Regrettably, parents and teachers often disagree about children's impairments. In the Multimodal Treatment Study of Children with ADHD (MTA study) and in the San Diego ADHD Project, discrepancies in results were present in more than one third of the evaluated children.11,12 Discrepancies among respondents arise from diverse expectations, varied levels of imposed structure, use or nonuse of behavioral management techniques, consequences for rule-breaking, and environment. Motivation also has an influence; one respondent, for example, may want the child to be on medication to control behavior whereas another might not want the child to be labeled with ADHD.
Although a discrepancy does not preclude the diagnosis of ADHD, clinicians need clear guidelines on how to address it.
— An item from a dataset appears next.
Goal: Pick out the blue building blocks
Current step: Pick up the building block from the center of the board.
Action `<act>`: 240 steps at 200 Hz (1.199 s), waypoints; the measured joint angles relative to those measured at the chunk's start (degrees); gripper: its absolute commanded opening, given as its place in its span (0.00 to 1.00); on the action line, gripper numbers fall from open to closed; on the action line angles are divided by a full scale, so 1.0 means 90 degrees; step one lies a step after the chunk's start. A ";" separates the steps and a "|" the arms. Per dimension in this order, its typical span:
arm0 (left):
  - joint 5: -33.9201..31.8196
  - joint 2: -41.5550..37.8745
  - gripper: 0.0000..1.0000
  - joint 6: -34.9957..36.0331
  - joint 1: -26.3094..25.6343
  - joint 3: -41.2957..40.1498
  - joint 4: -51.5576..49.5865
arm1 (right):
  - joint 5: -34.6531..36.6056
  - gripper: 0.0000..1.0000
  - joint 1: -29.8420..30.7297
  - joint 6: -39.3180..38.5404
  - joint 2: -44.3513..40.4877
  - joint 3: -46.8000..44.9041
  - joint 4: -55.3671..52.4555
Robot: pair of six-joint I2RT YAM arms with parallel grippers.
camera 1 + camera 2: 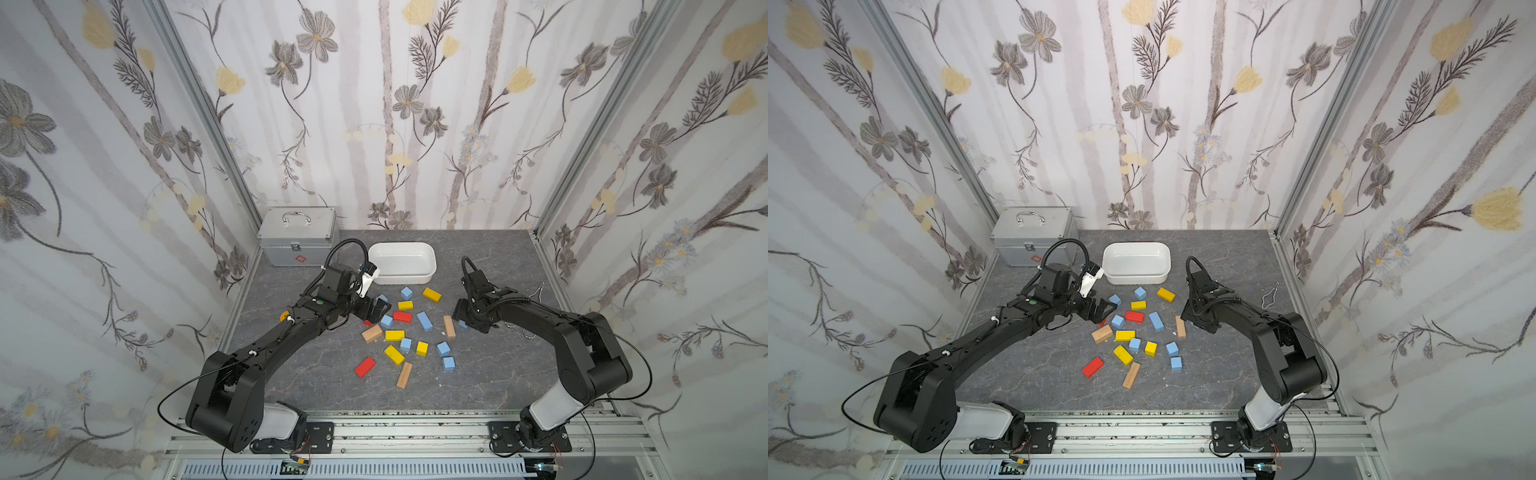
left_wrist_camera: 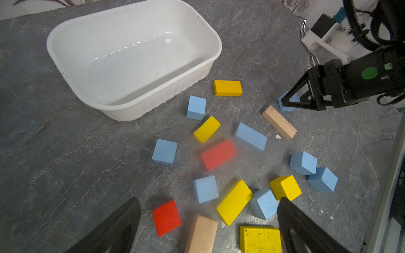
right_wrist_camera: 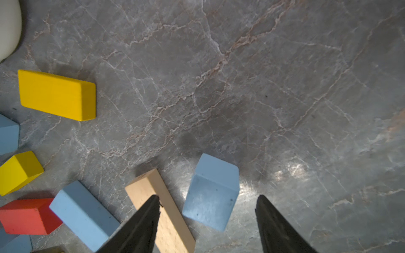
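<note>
Right fingers (image 3: 144, 227) stand parted — holding nothing — blue cube (image 3: 210, 197) lying between their tips, untouched.

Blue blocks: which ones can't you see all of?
- Both top views: one blue cube mostly hidden behind the right pincer.
- A top view: second blue cube partly behind the left pincer.
- Right wrist view: two more blue blocks cut off by the picture's edge.

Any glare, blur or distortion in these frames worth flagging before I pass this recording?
Right wrist view: bright glare on the table beside the blue cube; the fingertips are out of focus. Left wrist view: a highlight streak inside the white tub, and the central red block looks hazy. Both top views: even light, soft shadows, wide-angle splay of the frame posts.
</note>
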 measured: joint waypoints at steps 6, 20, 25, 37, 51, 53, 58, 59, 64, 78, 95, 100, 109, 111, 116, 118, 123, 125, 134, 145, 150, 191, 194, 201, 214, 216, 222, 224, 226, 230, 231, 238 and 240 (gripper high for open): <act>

Reviewing the conflicting results with the parents may help to determine the reason for a difference in reports. Phoning the teacher, meeting with the school's multidisciplinary team, referring to a mental health professional, or observing the child in the classroom may also clarify matters. A family history of ADHD and the degree of impairment that symptoms cause can also help resolve the issue. Knowing the impact of age, gender, and ethnicity on the diagnosis of ADHD is useful, too.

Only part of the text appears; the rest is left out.